*PROBLEM DETAILS:* Restate word for word the entries below, starting at the line with "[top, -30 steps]" and ending at the line with "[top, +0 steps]". Keep both end lines and omit the pictures.

── DATA SECTION

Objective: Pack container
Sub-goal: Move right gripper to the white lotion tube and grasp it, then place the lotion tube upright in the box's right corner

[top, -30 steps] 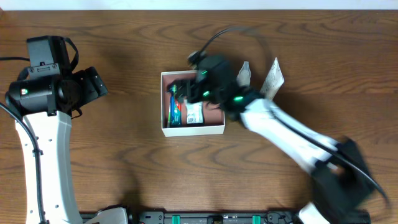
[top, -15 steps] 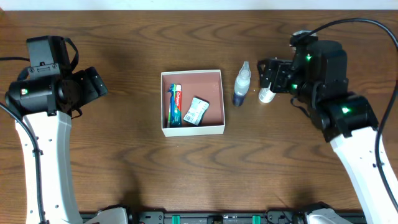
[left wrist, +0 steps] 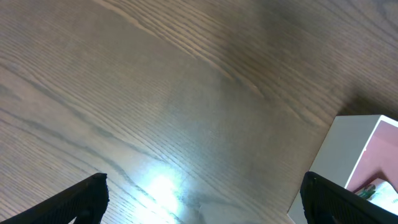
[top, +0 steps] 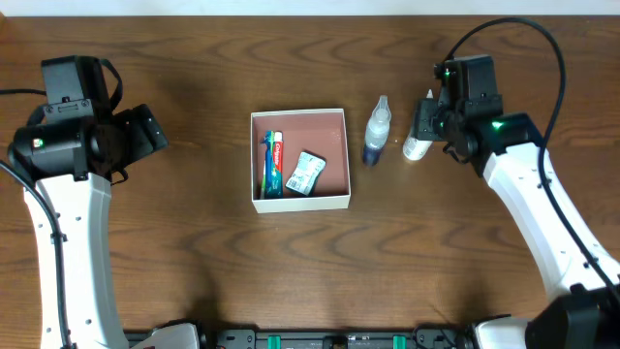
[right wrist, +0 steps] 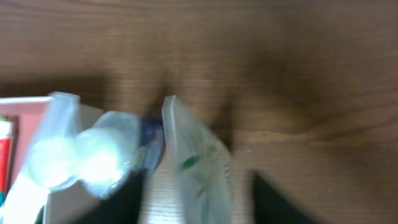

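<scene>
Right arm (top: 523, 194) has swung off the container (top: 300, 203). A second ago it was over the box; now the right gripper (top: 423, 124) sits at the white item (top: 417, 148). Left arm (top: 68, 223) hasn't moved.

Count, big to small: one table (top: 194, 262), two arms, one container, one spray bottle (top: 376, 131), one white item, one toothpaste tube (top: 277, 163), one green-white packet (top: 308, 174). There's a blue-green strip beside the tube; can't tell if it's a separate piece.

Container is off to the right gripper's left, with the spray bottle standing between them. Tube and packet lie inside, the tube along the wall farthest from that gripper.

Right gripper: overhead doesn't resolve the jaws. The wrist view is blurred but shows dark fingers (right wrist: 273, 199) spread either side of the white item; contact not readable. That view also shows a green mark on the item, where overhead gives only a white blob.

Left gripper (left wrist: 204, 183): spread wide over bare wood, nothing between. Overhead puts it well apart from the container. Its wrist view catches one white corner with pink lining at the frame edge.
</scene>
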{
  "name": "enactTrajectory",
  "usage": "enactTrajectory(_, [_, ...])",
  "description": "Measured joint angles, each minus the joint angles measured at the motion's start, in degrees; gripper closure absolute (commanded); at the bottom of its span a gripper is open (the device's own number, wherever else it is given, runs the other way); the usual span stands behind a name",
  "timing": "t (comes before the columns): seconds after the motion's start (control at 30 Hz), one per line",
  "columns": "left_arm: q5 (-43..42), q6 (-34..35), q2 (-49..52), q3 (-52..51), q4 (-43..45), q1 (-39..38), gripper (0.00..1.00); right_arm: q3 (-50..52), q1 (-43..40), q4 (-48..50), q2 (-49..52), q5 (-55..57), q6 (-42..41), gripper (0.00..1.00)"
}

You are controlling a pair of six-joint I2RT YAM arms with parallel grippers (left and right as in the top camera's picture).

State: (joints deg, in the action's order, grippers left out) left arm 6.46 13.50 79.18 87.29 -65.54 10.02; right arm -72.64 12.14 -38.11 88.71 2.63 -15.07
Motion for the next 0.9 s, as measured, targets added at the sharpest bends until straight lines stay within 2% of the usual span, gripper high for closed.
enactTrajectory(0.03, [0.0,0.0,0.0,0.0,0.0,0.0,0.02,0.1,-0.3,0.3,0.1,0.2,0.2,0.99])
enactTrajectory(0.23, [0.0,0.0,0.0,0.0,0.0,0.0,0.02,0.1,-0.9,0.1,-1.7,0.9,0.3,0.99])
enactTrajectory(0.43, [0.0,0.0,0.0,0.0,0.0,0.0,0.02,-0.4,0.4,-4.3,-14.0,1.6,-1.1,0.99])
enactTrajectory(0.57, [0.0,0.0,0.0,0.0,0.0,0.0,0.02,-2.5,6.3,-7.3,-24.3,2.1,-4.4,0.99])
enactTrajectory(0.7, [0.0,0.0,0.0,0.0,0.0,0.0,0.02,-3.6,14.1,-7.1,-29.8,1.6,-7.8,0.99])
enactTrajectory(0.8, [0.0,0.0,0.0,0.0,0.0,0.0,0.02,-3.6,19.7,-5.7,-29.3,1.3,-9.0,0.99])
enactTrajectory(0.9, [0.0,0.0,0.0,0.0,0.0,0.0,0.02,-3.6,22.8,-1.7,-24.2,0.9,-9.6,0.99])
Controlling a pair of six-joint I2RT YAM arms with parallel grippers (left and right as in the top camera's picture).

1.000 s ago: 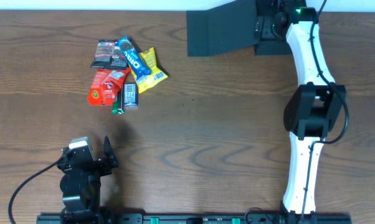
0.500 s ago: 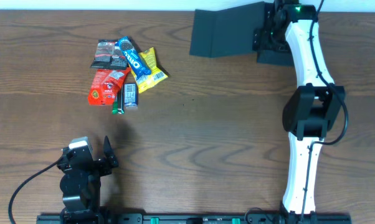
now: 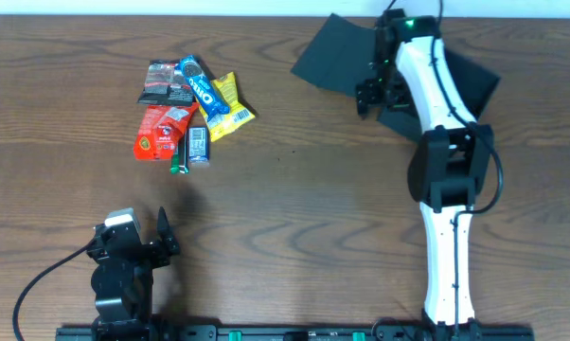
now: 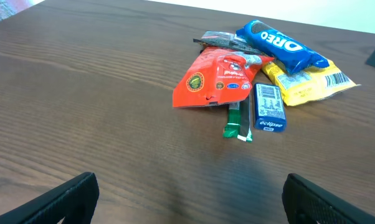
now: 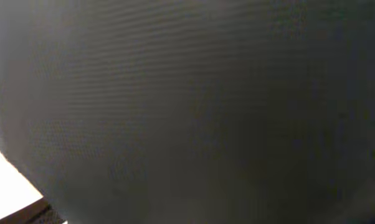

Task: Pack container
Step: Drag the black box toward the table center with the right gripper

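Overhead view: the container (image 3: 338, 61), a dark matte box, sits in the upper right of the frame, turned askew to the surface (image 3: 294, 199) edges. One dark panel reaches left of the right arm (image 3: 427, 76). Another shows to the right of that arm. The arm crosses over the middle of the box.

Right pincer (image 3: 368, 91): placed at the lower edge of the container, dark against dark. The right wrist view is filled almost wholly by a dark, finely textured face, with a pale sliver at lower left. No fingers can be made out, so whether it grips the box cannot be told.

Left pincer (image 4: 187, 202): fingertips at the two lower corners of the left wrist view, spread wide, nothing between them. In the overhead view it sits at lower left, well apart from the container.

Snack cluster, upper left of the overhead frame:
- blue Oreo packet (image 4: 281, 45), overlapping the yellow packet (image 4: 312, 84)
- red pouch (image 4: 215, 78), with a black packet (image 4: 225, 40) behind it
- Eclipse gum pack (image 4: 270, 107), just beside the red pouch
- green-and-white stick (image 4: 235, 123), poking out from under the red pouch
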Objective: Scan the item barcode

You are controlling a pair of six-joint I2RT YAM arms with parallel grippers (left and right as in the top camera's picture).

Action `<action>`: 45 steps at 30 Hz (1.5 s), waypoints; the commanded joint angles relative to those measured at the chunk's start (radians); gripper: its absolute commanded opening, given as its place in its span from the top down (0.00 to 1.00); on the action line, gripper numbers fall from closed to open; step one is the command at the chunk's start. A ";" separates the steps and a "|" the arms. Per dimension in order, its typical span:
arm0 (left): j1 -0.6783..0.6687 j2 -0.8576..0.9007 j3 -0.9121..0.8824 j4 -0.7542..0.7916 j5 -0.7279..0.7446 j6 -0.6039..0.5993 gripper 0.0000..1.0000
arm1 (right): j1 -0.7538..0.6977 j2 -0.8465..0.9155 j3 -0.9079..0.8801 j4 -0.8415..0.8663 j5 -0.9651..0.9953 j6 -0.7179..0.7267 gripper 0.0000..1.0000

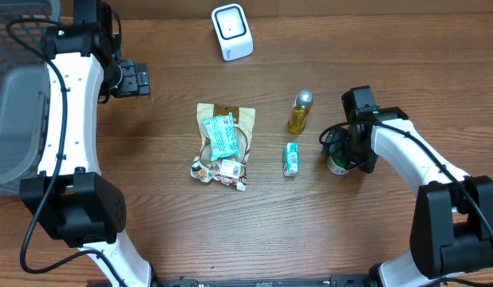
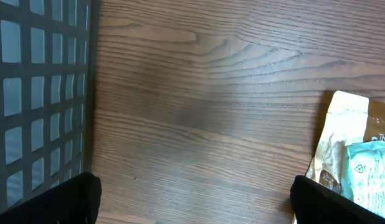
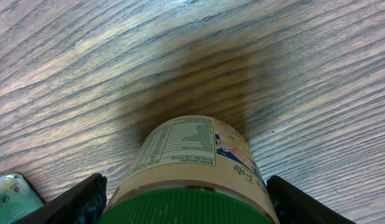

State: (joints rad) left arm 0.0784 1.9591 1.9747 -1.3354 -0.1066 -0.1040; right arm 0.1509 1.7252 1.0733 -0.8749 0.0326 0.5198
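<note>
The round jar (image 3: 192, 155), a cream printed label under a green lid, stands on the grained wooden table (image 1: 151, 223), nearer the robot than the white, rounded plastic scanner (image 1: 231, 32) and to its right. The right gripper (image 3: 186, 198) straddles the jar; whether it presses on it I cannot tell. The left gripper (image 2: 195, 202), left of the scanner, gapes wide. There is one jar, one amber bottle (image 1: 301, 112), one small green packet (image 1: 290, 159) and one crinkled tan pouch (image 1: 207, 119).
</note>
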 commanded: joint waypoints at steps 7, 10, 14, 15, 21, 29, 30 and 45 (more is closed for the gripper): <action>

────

*RESPONSE BELOW:*
[top, -30 steps] 
[top, -15 steps] 
[left wrist, +0 steps] 
[top, +0 steps] 

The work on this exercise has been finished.